KENDALL SLAUGHTER: Exactly.

KAYTE YOUNG: And yet it really works as a trifle. It's beautiful.

KENDALL SLAUGHTER: It looks nice doesn't it?

KAYTE YOUNG: It looks really good.

KENDALL SLAUGHTER: We have some really amazing artists here too.

KAYTE YOUNG: Yes, you definitely do.

KENDALL SLAUGHTER: We're looking right now out at the chicken coop. The students are checking the food and the water, making sure that they have everything that they need to make it through another day and they have the garden shed right next to the chicken coop and if you take a look out here you can see our garden over there as well. We don't have a lot in it just yet for the year. We have a couple of things planted out there, but the students built those raised beds with the wood and the corner stone pavers. The students helped mulch the area and they do all the planting and assist in watering as well and once we have something to harvest they will be doing the harvesting too. And we have a long term plan of hopefully getting goats some day as well. We're wanting to expand all of our agriculture practices. On arbor day we're going to be planting our first fruit tree. So we're beginning our orchard on arbor day this year.

KAYTE YOUNG: Is this a fairly new facility?

KENDALL SLAUGHTER: Yes, this is the first year.

KENDALL SLAUGHTER: We had summer school here this year and so we had students start in June and those were the earliest students we had here and then this is the first full year that we've had here.

KENDALL SLAUGHTER: This is the sixth grade classrooms. You'll notice one of them is green and one of them is blue with the intent to capture light in the different rooms at the different times of the year. You also notice the ceiling is getting taller as we go around. That is intentional for the building and the ceilings to grow with the students as they get older. So they start in fourth grade with the lowest ceiling and with the highest ceiling toward sixth grade.

KAYTE YOUNG: That's awesome.
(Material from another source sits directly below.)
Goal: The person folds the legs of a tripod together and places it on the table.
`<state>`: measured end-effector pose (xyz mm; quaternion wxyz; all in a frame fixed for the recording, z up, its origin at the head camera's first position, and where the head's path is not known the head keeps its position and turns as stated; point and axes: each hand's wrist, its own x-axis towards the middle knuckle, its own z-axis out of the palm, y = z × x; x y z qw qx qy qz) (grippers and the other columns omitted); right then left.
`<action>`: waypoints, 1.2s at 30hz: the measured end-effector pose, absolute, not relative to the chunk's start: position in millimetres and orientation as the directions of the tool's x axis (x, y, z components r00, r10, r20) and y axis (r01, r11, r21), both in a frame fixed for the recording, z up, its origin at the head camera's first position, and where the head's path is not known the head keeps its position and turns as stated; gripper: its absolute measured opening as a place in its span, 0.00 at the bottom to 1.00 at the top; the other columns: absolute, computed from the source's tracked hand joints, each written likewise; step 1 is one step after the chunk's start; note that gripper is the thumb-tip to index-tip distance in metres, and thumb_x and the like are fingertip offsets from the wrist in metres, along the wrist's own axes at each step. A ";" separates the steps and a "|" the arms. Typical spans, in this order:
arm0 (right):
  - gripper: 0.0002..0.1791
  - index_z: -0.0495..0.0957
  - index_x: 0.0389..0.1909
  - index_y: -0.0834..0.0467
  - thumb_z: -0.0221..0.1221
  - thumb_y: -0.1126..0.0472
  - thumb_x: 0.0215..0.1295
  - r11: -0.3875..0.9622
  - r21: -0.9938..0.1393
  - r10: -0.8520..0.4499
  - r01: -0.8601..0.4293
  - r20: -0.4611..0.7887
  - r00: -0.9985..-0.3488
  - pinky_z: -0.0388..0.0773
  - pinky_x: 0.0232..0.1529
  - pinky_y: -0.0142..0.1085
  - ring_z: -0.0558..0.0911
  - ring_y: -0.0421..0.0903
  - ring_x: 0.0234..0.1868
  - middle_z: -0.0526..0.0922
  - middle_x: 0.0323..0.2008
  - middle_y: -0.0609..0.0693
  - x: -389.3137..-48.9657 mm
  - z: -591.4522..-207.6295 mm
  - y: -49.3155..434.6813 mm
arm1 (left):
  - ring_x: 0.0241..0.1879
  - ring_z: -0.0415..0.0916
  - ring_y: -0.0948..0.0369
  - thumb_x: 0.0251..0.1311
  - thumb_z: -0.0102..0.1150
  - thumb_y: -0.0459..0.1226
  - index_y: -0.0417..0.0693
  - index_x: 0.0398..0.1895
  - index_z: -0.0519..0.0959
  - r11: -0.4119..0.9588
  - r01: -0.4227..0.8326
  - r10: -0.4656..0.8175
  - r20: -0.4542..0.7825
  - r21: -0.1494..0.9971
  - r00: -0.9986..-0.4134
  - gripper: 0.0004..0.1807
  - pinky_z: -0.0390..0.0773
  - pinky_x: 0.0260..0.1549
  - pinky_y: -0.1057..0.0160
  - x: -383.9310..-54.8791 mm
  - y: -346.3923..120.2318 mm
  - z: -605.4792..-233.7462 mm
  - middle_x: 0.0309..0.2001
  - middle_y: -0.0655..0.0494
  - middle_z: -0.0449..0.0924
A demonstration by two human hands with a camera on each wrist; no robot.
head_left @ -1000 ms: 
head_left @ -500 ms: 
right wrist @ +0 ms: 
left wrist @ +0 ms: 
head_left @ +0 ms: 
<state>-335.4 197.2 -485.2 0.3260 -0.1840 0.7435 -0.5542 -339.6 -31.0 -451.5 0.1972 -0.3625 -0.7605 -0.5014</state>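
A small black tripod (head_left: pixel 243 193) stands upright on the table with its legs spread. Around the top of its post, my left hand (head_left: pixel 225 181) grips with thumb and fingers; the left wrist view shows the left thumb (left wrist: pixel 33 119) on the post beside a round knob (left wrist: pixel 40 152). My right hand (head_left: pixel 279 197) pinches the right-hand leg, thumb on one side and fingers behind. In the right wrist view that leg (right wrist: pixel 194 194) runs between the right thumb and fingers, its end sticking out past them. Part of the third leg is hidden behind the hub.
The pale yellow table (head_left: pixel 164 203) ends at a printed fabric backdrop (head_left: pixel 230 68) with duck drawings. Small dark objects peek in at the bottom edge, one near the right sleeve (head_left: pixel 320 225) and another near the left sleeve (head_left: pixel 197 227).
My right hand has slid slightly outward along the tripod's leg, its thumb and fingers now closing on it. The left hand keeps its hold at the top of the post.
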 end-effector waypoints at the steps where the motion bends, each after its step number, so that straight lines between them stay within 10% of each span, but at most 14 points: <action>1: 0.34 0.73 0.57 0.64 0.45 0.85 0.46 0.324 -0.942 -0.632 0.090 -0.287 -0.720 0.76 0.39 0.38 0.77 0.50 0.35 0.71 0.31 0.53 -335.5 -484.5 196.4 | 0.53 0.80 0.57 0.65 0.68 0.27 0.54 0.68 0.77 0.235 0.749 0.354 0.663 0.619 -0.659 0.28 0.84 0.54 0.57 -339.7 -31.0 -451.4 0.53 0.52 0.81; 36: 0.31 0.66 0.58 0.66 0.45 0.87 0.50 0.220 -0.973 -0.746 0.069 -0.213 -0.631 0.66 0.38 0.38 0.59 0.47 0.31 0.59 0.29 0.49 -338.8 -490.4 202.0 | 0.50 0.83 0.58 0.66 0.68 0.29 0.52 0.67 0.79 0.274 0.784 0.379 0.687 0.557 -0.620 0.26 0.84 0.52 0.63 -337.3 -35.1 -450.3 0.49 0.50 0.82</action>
I love all these architectural metaphors.

KENDALL SLAUGHTER: Oh yes and all the rock that's on the outside of the building, it was intentionally selected by the designer of the building because it reminded him of his father's farm of which his father is Bill Dar. His foundation donated the money for this building as well as the money for my farm to school program.

KENDALL SLAUGHTER: So everything that I do is all entirely funded by a private grant currently.
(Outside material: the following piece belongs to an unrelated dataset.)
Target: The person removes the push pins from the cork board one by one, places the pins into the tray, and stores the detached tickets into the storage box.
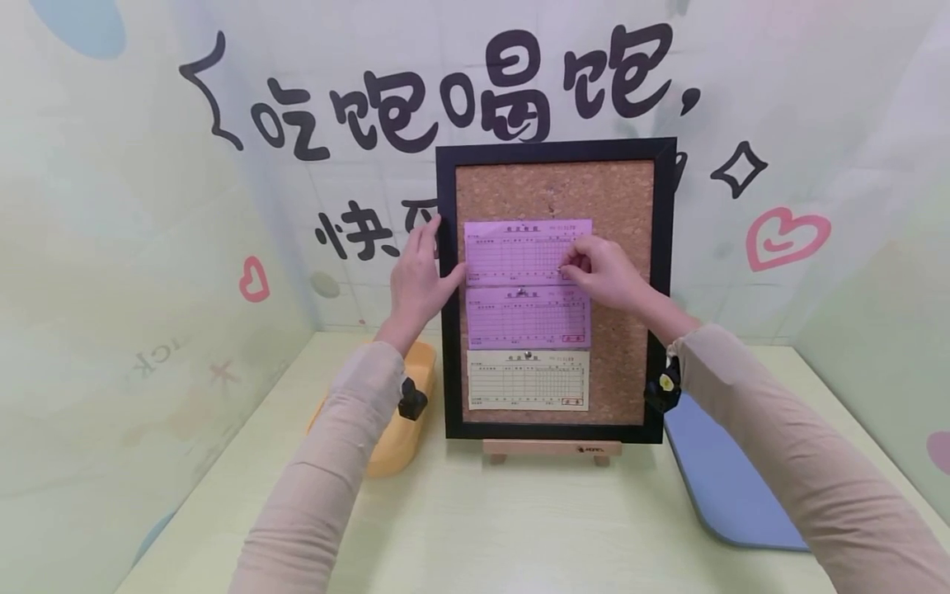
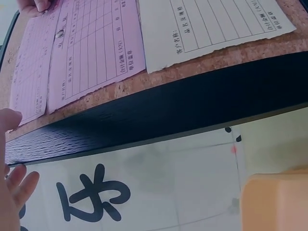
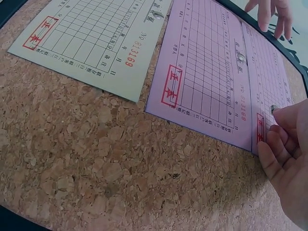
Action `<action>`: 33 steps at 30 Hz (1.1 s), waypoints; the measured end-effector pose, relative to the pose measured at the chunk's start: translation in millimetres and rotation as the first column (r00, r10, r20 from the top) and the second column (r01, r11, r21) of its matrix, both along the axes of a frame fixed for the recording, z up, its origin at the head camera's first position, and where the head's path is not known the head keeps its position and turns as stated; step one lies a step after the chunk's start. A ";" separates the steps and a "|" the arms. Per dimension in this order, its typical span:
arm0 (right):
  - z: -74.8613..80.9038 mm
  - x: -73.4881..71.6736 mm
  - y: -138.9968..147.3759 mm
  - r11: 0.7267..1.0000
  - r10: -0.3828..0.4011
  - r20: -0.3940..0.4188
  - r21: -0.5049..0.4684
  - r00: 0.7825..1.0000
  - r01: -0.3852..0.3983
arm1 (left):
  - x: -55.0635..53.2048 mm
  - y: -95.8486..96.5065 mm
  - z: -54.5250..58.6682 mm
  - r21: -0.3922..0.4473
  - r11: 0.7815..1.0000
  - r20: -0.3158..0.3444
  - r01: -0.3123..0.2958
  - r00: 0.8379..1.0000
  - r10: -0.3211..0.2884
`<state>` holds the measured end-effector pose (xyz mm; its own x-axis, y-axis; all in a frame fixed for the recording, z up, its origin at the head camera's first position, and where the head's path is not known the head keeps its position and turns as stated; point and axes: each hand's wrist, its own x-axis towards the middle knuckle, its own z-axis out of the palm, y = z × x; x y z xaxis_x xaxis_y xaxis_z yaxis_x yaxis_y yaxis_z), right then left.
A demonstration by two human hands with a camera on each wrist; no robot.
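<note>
A cork board (image 1: 619, 355) in a black frame (image 1: 450, 371) stands upright. Three printed receipt slips form a column on it: a top purple-pink slip (image 1: 512, 247), a middle purple-pink slip (image 1: 512, 320) and a cream slip (image 1: 519, 384). Silver pushpins (image 3: 241, 57) sit at the upper edges of the lower two. My right hand (image 1: 604, 272) pinches a small silver pushpin (image 3: 273, 108) over the top slip's lower right. My left hand (image 1: 419, 280) touches the frame's left side, its fingers fairly straight and the thumb at the front near the top slip's edge.
A small wooden easel (image 1: 549, 448) supports the board on the pale table (image 1: 505, 528). Behind the left forearm sits a yellow-orange container (image 1: 397, 441). A blue mat or tray (image 1: 731, 487) lies at the right, and a printed wall covering (image 1: 356, 49) rises behind.
</note>
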<state>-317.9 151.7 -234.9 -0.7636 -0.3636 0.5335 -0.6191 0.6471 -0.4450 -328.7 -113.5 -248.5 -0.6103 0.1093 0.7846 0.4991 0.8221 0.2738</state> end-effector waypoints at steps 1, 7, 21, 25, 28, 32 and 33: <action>0.0 0.0 0.2 1.000 -0.001 0.002 0.001 1.000 0.001 | 0.1 0.1 1.0 -0.002 1.000 -0.006 0.001 1.000 -0.001; 0.1 0.4 0.7 1.000 -0.003 -0.004 0.003 1.000 0.003 | -0.6 0.7 6.0 -0.019 1.000 -0.020 0.009 1.000 -0.009; -1.4 -1.4 0.2 1.000 0.002 -0.024 0.009 1.000 -0.002 | -1.3 6.2 13.4 -0.082 0.996 -0.011 0.035 0.999 -0.036; -1.7 -1.2 0.1 1.000 0.001 -0.015 0.007 1.000 -0.001 | -1.7 8.4 14.5 -0.095 0.995 -0.008 0.042 0.999 -0.043; -1.8 -1.2 0.1 1.000 0.001 -0.014 0.006 1.000 -0.001 | -1.9 9.9 15.4 -0.101 0.994 -0.003 0.049 0.999 -0.049; -1.9 -1.0 0.1 1.000 0.004 -0.018 0.005 1.000 -0.004 | -1.5 11.5 15.6 -0.107 0.993 0.017 0.043 0.999 -0.042; -2.0 -1.0 0.0 1.000 0.004 -0.020 0.006 1.000 -0.004 | -1.1 12.2 15.9 -0.109 0.993 0.024 0.036 0.999 -0.034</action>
<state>-318.9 151.7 -236.8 -0.7516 -0.3696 0.5463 -0.6302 0.6470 -0.4293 -329.8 -101.4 -232.6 -0.6218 0.2151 0.7531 0.5229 0.8299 0.1946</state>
KENDALL SLAUGHTER: This is the science lab which currently hasn't been used that much for science, but our sixth graders are required to have a laboratory setting. So our sixth graders will certainly use it, but we have also used it for technology class, for music class, for art class, for a number of a different classes we've used this space and you can see the 3D printers even working as we're talking back there.

KAYTE YOUNG: Oh I see that.

KENDALL SLAUGHTER: Yes, so our students have different jobs throughout the days. So we have some students that care for the rabbits. There's some students that care for the chickens. There's some students that care for the greenhouse. There's some students that help clean up generally each morning and there's one student I believe that's generally in charge of making sure that that 3D printer is running all the time. So they almost always have something printing and it could be little tchotchkes that they give away for good behavior in the school or I'm in the process of talking to our IT teacher to get him to make some plant tags for us for our garden so we can custom Ag academy plant tags that will go out in our garden. So that's our science lab here.

KENDALL SLAUGHTER: Next we will work our way into our greenhouse.

KAYTE YOUNG: That's Kendall Slaughter, farm to school coordinator for the Springfield Public School District in Southern Missouri. We're on a tour of the Ag Academy and after a short break, we'll head into the greenhouse to see what's growing and to hear about how the young students learn to care for the different plants. Stay with us.

KAYTE YOUNG: Kayte Young here. This Earth Eats.

KAYTE YOUNG: My guest is Kendall Slaughter, the farm to school coordinator for an entire school district in Southern Missouri. We're on a tour of the Ag Academy, one of their magnet schools with a focus on food and farming. We are now entering the onsite greenhouse.

KAYTE YOUNG: Oh it's right here.

KENDALL SLAUGHTER: Yes. So our greenhouse is very close, very accessible. I apologize, it's a little bit dirty on the floor. But it's a working greenhouse.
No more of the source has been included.